BNY isn't sharing exactly how many agents have been created, but some of them include a benchmarking tool that analyzes funds, flags deviations and helps accountants address them; and a tool to help investment managers customize portfolios. Twenty of these agents have percolated to the surface, the cream of the AI crop, and been approved by BNY management for broader use.
In the future, the savings will be amplified, according to Pattanaik, when the virtual assistants start to “stitch together” observations from agents with different expertise. “Some of the capabilities that we have,” says Pattanaik, “specifically where you have multiple agents that talk to each other and create an economy of their own: mind blowing. That is what I think is the future.”
Banking jobs on the block
Of course, all this efficiency comes with a trade-off: jobs. Already, Goldman Sachs and JPMorgan have launched their own proprietary Eliza competitors, and a Citigroup report in June estimates that only 12% of banking jobs will actually be augmented by AI. Instead, the report predicts that more than half—54%—of banking jobs will be automated out of existence entirely.
To get a sense of the jobs at stake, note that BNY has 53,400 employees. JPMorgan has 240,000 employees and Goldman Sachs has 45,300. Across the U.S. there are 1.3 million commercial banking employees, according to Federal Reserve Bank of St. Louis estimates. If Citi’s report plays out, that would mean 702,000 U.S. banking jobs would eventually be eliminated.
In anticipation of AI’s impact on jobs the European Union earlier this month introduced a framework for dealing with what it considers “high risk” use of AI, including for “monitoring or evaluation of persons in work-related contractual relationships.” Last year President Joe Biden signed an executive order instructing the Secretary of Labor, Julie Su, to publish best practices for how employers should deal with AI displacing jobs.

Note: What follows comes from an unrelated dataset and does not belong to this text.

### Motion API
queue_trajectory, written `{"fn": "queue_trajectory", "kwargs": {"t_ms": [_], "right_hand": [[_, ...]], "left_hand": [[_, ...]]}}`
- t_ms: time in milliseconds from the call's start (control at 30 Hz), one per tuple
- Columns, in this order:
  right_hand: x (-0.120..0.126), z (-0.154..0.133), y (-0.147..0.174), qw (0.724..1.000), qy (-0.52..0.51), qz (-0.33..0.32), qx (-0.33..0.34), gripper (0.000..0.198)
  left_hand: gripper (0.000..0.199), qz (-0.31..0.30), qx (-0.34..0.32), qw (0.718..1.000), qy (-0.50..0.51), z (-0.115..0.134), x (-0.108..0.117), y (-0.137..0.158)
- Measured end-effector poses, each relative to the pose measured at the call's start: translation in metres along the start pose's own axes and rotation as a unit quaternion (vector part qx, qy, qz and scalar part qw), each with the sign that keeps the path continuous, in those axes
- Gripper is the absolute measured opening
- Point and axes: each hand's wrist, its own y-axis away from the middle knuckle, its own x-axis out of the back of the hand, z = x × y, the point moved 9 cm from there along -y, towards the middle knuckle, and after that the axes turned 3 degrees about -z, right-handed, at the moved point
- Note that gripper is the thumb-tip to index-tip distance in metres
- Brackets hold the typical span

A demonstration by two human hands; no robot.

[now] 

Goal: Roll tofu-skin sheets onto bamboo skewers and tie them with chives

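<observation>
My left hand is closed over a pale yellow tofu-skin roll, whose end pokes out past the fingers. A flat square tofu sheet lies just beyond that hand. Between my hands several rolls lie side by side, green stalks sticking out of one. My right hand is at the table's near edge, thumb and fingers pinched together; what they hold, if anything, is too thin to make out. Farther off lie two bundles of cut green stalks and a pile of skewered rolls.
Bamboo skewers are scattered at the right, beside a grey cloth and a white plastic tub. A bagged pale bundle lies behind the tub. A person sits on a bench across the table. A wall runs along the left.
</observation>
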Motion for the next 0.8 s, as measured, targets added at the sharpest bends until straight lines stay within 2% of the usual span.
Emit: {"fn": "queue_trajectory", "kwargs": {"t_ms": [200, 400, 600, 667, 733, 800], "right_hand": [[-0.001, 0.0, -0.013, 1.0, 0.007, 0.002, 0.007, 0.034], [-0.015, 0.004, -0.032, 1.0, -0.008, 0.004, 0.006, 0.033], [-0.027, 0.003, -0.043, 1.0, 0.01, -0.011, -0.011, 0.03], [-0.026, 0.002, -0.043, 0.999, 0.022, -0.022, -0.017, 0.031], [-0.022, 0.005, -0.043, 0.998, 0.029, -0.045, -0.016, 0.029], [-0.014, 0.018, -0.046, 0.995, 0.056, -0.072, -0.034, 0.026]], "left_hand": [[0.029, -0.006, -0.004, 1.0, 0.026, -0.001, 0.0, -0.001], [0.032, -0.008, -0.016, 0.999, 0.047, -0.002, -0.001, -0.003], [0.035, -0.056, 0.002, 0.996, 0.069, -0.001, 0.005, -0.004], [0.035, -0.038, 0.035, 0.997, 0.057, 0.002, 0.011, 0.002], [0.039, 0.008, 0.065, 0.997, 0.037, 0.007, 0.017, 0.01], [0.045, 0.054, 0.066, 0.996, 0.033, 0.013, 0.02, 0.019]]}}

Back at BNY, the bank is preparing training sessions for employees using AI and Pattanaik is working on Eliza 2.0, which he hopes will be able to converse with branch managers, help accountants read trust agreements and lengthy new regulations to see what exactly the bank needs to do to comply. As my conversation with Pattanaik wound down I started to ask him if there was “anything else that you want to add” —then corrected myself—“that you were hoping maybe the AI told you I was going to ask? “No,” he replied. “The AI actually did well in terms of preparing me.” Add PR to the list of skills at risk.